La nueva convención exigirá a los Estados parte que creen esos requisitos y que den poder a las víctimas para que exijan su aplicación. Al ser legalmente vinculante, la convención refuerza y expande la Declaración de Protección de Todas las Personas frente a la Desaparición Forzosa de 1992, y crea obligaciones precisas que los Estados han de cumplir. Con una redacción que recuerda la prohibición absoluta de realizar torturas, estipula: "Nadie será sometido a desaparición forzosa". La convención no contempla derogación alguna de este precepto. De manera que los países no podrán aducir estado de guerra, amenaza de la misma, inestabilidad política interna ni ninguna emergencia pública para fijar excepciones adaptadas a sus propias circunstancias.
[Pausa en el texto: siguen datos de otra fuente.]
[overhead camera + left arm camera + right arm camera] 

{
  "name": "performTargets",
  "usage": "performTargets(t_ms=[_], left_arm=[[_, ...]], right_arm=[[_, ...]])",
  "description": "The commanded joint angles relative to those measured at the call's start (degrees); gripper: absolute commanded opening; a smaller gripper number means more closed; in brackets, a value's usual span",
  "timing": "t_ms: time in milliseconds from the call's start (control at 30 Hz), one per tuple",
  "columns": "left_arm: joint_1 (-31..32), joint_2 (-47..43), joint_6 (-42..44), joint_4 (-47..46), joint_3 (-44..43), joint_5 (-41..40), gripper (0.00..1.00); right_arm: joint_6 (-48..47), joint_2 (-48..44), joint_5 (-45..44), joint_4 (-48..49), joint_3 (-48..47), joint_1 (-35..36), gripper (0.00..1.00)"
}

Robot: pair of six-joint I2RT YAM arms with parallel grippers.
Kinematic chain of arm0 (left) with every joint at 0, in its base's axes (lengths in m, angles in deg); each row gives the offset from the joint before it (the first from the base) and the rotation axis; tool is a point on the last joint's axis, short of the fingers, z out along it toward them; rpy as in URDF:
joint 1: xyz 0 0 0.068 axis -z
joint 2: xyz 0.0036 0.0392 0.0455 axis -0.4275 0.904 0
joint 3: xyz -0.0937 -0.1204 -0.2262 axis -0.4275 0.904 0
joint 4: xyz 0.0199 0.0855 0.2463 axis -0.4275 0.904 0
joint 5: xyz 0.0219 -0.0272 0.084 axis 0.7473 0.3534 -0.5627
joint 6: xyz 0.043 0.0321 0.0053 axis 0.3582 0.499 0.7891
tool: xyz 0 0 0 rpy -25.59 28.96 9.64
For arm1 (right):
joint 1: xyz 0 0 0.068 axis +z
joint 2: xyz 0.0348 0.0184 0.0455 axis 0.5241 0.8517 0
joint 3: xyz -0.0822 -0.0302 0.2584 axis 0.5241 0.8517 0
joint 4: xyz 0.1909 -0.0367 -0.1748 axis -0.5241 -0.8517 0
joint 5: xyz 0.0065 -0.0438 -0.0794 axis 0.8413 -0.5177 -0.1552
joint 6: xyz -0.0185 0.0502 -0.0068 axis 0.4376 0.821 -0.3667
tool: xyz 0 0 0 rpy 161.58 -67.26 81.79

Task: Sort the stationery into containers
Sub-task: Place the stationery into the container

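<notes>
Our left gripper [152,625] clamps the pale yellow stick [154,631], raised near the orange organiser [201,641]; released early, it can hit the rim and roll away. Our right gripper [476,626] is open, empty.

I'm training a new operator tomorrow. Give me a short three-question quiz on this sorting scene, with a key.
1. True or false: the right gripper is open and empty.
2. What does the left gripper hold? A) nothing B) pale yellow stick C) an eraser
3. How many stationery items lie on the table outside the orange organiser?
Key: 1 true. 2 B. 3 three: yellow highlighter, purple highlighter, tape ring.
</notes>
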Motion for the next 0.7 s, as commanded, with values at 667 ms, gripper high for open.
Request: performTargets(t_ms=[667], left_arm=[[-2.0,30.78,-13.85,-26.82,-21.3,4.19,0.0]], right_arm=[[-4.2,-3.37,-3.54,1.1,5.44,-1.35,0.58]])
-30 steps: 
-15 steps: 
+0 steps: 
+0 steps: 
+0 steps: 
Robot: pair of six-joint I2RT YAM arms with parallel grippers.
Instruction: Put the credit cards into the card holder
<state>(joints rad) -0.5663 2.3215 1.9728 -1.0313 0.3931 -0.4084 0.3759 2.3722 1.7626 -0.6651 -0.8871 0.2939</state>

Lo crucial es que solicita a los Estados que definan las desapariciones forzosas como delitos dentro de su propia normativa legal, estipulando que serán crímenes contra la humanidad cuando su práctica sea generalizada o sistemática. Este nuevo instrumento también instaura el derecho de las víctimas a conocer la verdad y a pedir reparaciones por el daño sufrido. Junto a cláusulas relativas a la prohibición de esta práctica, la convención incluye otras centradas en la prevención y sitúa la lucha contra la impunidad de los autores de desapariciones en el centro de sus exhaustivas disposiciones.

Evidentemente, lo que la convención no proporciona es un conjunto de soluciones instantáneas para un problema tan permanente y arraigado como son las desapariciones forzosas. Para erradicar esta plaga no sólo se necesita poner en práctica las disposiciones legales de la convención, sino, y esto es lo fundamental, contar con la voluntad política y el deseo fehaciente de aplicarlas. La tarea difícil comenzará cuando se haya disipado la euforia que conlleva la celebración de este notable éxito para el progreso de los derechos humanos. Firmar y ratificar sin demora la convención será un paso decisivo para fomentar la seguridad de las personas.

Louise Arbour, Alta Comisionada de las Naciones Unidas para los Derechos Humanos. Traducción de Jesús Cuéllar Menezo.